Toward this goal, AWS, Google, and Microsoft have all been working on custom security chips with open-source elements. AWS Nitro is a hardware RoT (while the Nitro System itself is proprietary, several Nitro Enclaves components and Software Development Kits (SDKs) are open source). Google Titan (based on OpenTitan) is another open source silicon RoT. Microsoft is heavily focused on Caliptra, and has further developed Azure Boost (a custom SoC that acts like a security controller) and Azure integrated Hardware Security Module (HSM) (for encryption/signing/verification of workloads). These are all focused on secure boot and attestation, initializing security chains for their broader confidential computing plays.

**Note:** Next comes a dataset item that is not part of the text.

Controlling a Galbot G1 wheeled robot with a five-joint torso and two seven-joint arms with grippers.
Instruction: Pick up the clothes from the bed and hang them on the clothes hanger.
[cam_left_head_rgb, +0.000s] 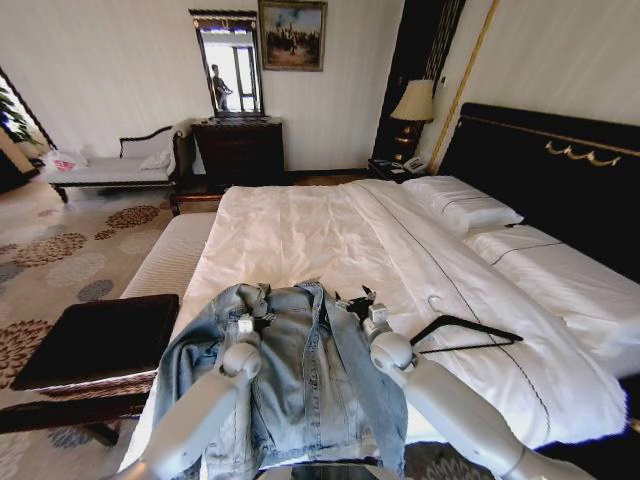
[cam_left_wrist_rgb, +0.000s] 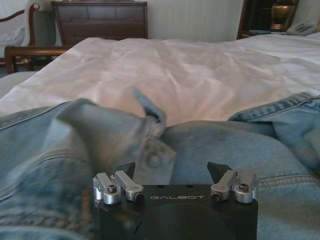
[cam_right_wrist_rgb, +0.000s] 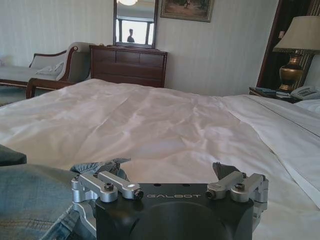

Conceptually, Caliptra is displacing the fragmented landscape of proprietary RoT designs with an open and reusable RoT IP that can be adopted by various hardware vendors (CPU, GPU, even Solid State Drive (SSD)). Caliptra, and similarly OpenTitan and AWS Nitro, stand as alternatives in high assurance cases where platforms lean heavily on hardware RoTs that are primarily served by proprietary offerings. These partially open-source silicon IP blocks are shaping up to be powerful and feature-rich contenders, especially if they are being integrated into the broader confidential compute and sovereign cloud offerings from the CSPs.

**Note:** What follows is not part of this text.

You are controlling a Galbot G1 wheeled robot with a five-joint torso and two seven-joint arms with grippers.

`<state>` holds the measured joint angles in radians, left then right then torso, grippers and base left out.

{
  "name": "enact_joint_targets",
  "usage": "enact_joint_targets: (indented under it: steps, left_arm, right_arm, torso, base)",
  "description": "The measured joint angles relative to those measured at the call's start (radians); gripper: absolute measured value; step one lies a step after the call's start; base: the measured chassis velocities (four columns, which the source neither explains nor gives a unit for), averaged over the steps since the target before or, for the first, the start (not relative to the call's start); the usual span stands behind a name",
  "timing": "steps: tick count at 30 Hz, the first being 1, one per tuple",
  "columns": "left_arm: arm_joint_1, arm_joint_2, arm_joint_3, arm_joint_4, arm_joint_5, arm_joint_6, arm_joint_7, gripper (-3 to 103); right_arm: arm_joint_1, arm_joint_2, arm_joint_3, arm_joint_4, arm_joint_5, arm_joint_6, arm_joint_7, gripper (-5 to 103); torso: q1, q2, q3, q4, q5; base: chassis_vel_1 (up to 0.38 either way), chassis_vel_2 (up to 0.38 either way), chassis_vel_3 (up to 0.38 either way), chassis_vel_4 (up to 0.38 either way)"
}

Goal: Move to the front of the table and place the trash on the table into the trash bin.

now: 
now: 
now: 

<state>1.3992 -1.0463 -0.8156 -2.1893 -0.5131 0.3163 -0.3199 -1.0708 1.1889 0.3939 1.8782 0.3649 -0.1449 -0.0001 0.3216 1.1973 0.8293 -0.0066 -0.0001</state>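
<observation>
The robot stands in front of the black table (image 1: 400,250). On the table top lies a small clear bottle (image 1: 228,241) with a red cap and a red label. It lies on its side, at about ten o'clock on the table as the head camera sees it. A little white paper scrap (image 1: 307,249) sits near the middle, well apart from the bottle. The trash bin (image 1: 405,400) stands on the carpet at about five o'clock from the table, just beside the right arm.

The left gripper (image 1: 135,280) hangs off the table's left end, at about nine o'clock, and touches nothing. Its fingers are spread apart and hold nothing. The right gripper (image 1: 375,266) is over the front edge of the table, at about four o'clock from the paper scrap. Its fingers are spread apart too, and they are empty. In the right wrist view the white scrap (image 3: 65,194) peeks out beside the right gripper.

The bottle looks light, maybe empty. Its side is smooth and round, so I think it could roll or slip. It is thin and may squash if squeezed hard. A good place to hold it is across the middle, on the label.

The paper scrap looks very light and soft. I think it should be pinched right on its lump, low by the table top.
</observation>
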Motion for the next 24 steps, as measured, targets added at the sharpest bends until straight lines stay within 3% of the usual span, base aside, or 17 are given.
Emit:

There is a clear threat to providers of proprietary security IP, though CSPs are careful to curate partnerships with OEMs in their open-source efforts, encouraging them to be active participants in this movement to ensure complementarity. Proprietary IP providers risk being pushed out in favor of other vendors that are embracing CSPs’ RoT efforts; this would be a mistake. The CSPs’ open-source elements still tie into proprietary technologies, whether at the silicon level or higher up the stack (above the OS, and in firmware).

NVIDIA, for example, offers a proprietary secure boot and RoT for each silicon family that goes into its GPUs and DPUs, but it is also a founding member of Caliptra, as is AMD. They are keen to ensure that both options remain available to them in the cloud play. Not every implementation may use Caliptra exclusively; flexibility and choice will be key competitive advantages. Marvell and Nuvoton, both providing security-focused semiconductors (HSM for cloud and Trusted Platform Modules (TPMs) for Personal Computers (PCs), respectively) are implied adopters of Caliptra. While no individual product lines have been announced yet from any of the vendors, ABI Research expects things to accelerate in 2026.

The open-source movement is infecting the broader cloud infrastructure movement, and that is not a bad thing. An RoT is just the start of a chain of trust from which other security services can be provided. Microsoft, for example, is working on Project Kirkland, another open-source effort to secure the link between a CPU’s RoT and a discrete TPM. The AMD driven OpenPRoT project is a platform RoT firmware stack meant to be layered over Caliptra for servers and accelerators. Other interesting projects from the CHIPS Alliance, OPC, and Confidential Computing Consortium (CCC) focus on TEE functionality, such as Open Enclave SDK, Enarx (encrypting data in use inside a TEE), Keystone (RISC-V TEE framework), Iselt (for Arm architectures), Confidential Containers (CNCF), and Kata Containers all aim to provide open-source attestation and TEE tooling (though most of these sit on top of vendor TEEs). There is a place for open source in the cloud market; it does not have to displace proprietary altogether. Security IP providers do not have much of a choice anyway; CSPs dictate the direction, so IP providers will need to fall in line. But there are plenty of ways they can leverage the movement to their advantage and provide complementary solutions that also work in their favor.